Usually, small investors tend to get attracted by the presence of venture firms in a company tapping the market. Even in the secondary market, many investors take price guidance from the valuation benchmarks set by pre-IPO investors during the initial listing of the shares. Whatever may be SEBI's provocation, it's a move that ensures there's now one less method of scamming the small investor.

Needed: Soft Skills

Assimilation: A must for executives

Life has come a full circle for India Inc. Time was when the corporate world (it wasn't called Corporate India or India Inc. then) was a closed, chummy circle of executives who frequented the same clubs, played bridge in the evenings and golf on weekends. Entry into this charmed circle was, usually, restricted to those with the right backgrounds and social skills-this usually meant being born into the right family, having an education from some half-a-dozen public or convent schools and colleges in the metros and-this was especially true in the boxwallah companies of yore-the ability to hold one's drink. Issues like qualifications and merit did play their roles, but these were, in many cases, peripheral to the more essential social Ps and Qs. Several foreign-, mostly British-owned companies (not all of them were multinationals; a majority were Indian companies owned by foreigners) even had long "happy hours" on select days of the week when liquor was served free in the lunch room for expatriate and senior Indian executives.

The march of socialism ended all that in the 70s. Over the next three-and-a-half decades, Indian businessmen have built enterprises that are now confidently taking on the world. Indian companies now have managers, financial engineers, code jocks and others who are at par with the best in the world. This core competence is built on the back of merit. That is the base of the edifice called the Indian growth story.

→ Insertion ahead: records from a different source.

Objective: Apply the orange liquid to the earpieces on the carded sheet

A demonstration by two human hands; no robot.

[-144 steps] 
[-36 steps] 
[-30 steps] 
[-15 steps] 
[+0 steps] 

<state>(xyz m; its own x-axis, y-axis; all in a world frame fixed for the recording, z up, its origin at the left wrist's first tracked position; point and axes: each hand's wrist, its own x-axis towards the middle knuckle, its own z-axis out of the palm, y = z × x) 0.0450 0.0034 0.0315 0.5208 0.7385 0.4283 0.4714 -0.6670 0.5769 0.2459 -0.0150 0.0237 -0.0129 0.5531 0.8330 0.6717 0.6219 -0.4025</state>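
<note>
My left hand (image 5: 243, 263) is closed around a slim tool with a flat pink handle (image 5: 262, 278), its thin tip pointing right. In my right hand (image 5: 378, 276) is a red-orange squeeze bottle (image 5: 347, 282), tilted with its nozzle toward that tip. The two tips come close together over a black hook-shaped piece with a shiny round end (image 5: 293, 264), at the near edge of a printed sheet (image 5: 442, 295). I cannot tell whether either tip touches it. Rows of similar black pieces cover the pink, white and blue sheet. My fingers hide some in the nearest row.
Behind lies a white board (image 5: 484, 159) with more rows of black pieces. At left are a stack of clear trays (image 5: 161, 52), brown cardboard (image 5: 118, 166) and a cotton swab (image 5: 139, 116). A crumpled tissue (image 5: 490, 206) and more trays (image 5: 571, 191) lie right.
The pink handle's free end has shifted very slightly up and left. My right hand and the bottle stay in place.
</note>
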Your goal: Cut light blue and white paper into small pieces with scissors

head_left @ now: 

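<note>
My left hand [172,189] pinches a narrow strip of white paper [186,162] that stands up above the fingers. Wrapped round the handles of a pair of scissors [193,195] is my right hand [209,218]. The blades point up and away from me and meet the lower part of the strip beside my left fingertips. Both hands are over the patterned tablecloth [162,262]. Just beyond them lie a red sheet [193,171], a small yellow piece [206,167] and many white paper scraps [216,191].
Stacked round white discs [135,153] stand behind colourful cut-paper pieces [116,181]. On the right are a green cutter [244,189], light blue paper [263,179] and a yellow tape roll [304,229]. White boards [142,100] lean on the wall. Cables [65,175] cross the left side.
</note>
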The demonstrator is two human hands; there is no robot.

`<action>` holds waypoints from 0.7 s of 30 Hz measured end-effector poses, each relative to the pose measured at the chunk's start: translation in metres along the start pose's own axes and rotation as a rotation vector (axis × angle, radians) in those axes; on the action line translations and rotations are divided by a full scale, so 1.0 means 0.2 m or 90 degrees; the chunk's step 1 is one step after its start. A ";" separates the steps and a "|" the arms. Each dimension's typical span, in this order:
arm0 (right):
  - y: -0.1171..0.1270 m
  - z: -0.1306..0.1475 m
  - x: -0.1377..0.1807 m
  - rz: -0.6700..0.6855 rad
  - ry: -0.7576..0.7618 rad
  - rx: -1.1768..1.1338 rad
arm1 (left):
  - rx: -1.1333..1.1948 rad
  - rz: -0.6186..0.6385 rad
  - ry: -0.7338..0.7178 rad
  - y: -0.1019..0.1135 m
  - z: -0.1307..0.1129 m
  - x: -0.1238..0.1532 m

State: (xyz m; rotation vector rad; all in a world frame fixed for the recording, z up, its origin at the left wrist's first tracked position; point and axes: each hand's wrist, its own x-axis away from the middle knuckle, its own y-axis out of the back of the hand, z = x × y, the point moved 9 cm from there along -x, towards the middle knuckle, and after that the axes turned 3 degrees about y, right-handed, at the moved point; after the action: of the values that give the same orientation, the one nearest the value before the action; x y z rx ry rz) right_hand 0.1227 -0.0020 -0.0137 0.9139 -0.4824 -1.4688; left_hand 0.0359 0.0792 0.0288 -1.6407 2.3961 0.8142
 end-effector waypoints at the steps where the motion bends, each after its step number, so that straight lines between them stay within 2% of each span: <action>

But as India Inc. goes global, it needs to build other, softer, competencies as well. Executives across all levels will have to develop social skills that will enable them to assimilate themselves into alien societies. As Mohanbir Sawhney, McCormick Tribune Professor of Technology, Kellogg School of Management, says: "While Indian engineers are good at maintaining and testing software, it's about time they also learnt how to hold a glass of wine and swing a golf club. It will go a long way in building a global brand." It is a fact of life that executives in foreign companies taken over by Indian ones will have to learn Indian values and traditions. But as Indian companies buy up bigger, larger foreign counterparts, executives down the line-who actually make or break the process of operational and cultural integration-must also learn about the social graces of the countries they will have to deal with. It is, after all, much easier to bond with someone you walk down the fairway with every weekend, than with the person who sits in a cabin and barks out orders. The world of business, though not borderless, is increasingly becoming so. Cross-cultural assimilation, then, is the way forward.